When you restate the data, keep every word as it is and drop the images.

*** Study material

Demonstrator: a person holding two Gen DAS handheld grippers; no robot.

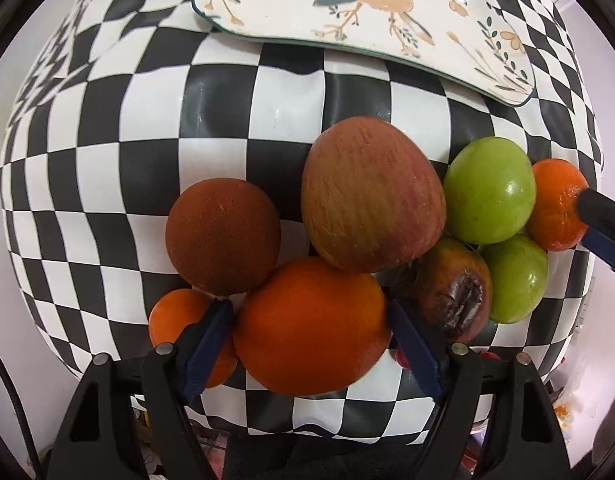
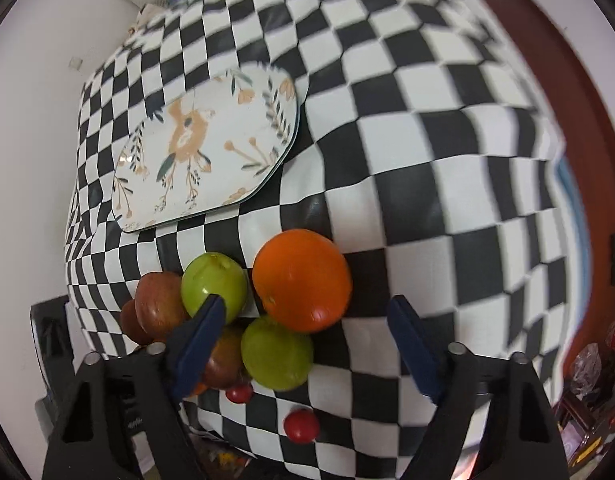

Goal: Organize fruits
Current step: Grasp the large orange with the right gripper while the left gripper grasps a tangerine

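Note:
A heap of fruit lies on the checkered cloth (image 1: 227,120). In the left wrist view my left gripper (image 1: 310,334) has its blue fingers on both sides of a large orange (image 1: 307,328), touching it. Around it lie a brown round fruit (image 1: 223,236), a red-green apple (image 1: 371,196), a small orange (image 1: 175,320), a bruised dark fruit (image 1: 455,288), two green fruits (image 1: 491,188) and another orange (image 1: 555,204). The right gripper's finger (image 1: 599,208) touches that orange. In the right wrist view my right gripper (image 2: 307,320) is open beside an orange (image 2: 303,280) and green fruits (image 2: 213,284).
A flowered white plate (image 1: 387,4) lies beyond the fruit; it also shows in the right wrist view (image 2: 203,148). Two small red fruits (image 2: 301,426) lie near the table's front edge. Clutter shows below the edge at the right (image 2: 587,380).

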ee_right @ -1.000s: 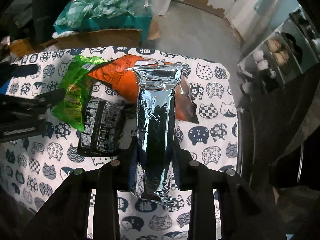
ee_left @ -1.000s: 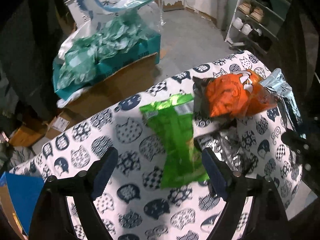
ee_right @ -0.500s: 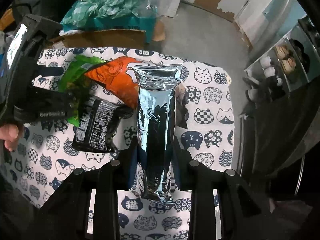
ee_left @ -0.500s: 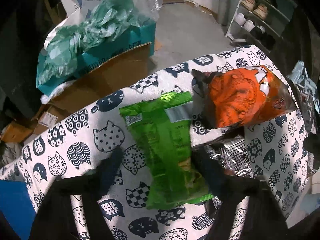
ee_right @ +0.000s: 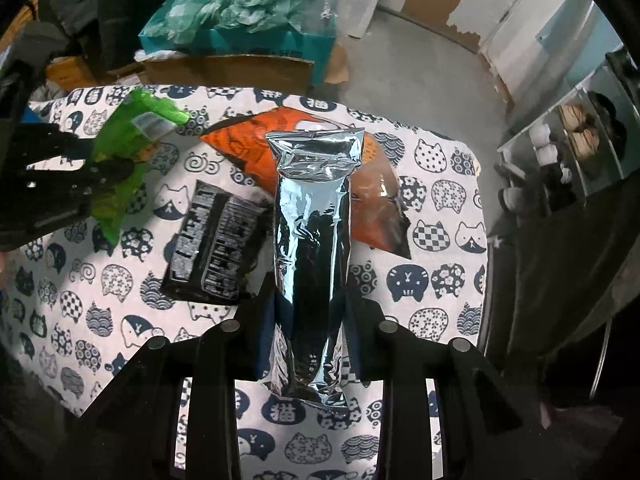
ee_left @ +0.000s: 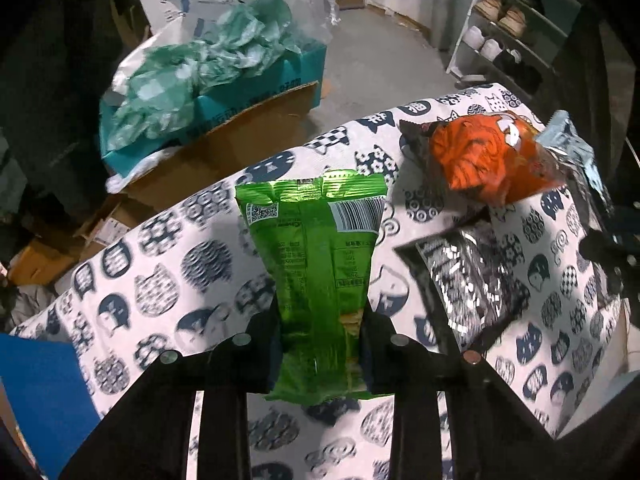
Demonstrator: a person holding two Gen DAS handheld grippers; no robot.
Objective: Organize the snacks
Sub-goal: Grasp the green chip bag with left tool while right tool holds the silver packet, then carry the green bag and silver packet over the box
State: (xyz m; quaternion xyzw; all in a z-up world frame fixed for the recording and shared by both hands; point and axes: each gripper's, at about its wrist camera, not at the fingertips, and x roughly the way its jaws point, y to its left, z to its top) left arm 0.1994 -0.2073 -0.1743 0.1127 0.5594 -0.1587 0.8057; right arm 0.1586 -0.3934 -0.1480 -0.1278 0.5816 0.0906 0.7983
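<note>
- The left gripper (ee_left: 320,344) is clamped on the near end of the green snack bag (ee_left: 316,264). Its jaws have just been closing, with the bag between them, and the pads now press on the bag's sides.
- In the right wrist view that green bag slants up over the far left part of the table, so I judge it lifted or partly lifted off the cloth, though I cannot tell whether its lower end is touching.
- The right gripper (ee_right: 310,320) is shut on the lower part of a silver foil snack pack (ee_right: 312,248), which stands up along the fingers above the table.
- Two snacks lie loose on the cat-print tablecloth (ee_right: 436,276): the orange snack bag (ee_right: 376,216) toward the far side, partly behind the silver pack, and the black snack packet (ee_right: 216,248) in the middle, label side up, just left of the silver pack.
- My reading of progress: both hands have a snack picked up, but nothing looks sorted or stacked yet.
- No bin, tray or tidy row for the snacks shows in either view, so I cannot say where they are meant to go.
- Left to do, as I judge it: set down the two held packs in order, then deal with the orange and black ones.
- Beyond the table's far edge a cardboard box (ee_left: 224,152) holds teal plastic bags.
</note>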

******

- _Response_
Demonstrator: a person holding two Gen DAS handheld grippers; no robot.


Goal: Organize fruits
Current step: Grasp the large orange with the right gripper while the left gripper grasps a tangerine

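Note:
A heap of fruit lies on the checkered cloth (image 1: 227,120). In the left wrist view my left gripper (image 1: 310,334) has its blue fingers on both sides of a large orange (image 1: 307,328), touching it. Around it lie a brown round fruit (image 1: 223,236), a red-green apple (image 1: 371,196), a small orange (image 1: 175,320), a bruised dark fruit (image 1: 455,288), two green fruits (image 1: 491,188) and another orange (image 1: 555,204). The right gripper's finger (image 1: 599,208) touches that orange. In the right wrist view my right gripper (image 2: 307,320) is open beside an orange (image 2: 303,280) and green fruits (image 2: 213,284).
A flowered white plate (image 1: 387,4) lies beyond the fruit; it also shows in the right wrist view (image 2: 203,148). Two small red fruits (image 2: 301,426) lie near the table's front edge. Clutter shows below the edge at the right (image 2: 587,380).
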
ee_right @ -1.000s: 
ee_left @ -1.000s: 
ee_right @ -0.500s: 
ee_left @ -0.500s: 
ee_right @ +0.000s: 
ee_left @ +0.000s: 
Demonstrator: a person holding two Gen DAS handheld grippers; no robot.
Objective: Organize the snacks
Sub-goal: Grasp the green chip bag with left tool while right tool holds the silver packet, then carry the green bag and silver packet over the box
State: (xyz m; quaternion xyzw; all in a z-up world frame fixed for the recording and shared by both hands; point and axes: each gripper's, at about its wrist camera, not at the fingertips, and x roughly the way its jaws point, y to its left, z to its top) left arm 0.1994 -0.2073 -0.1743 0.1127 0.5594 -0.1587 0.8057; right arm 0.1586 -0.3934 -0.1480 -0.1278 0.5816 0.0906 0.7983
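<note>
- The left gripper (ee_left: 320,344) is clamped on the near end of the green snack bag (ee_left: 316,264). Its jaws have just been closing, with the bag between them, and the pads now press on the bag's sides.
- In the right wrist view that green bag slants up over the far left part of the table, so I judge it lifted or partly lifted off the cloth, though I cannot tell whether its lower end is touching.
- The right gripper (ee_right: 310,320) is shut on the lower part of a silver foil snack pack (ee_right: 312,248), which stands up along the fingers above the table.
- Two snacks lie loose on the cat-print tablecloth (ee_right: 436,276): the orange snack bag (ee_right: 376,216) toward the far side, partly behind the silver pack, and the black snack packet (ee_right: 216,248) in the middle, label side up, just left of the silver pack.
- My reading of progress: both hands have a snack picked up, but nothing looks sorted or stacked yet.
- No bin, tray or tidy row for the snacks shows in either view, so I cannot say where they are meant to go.
- Left to do, as I judge it: set down the two held packs in order, then deal with the orange and black ones.
- Beyond the table's far edge a cardboard box (ee_left: 224,152) holds teal plastic bags.
</note>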

This response is now finished.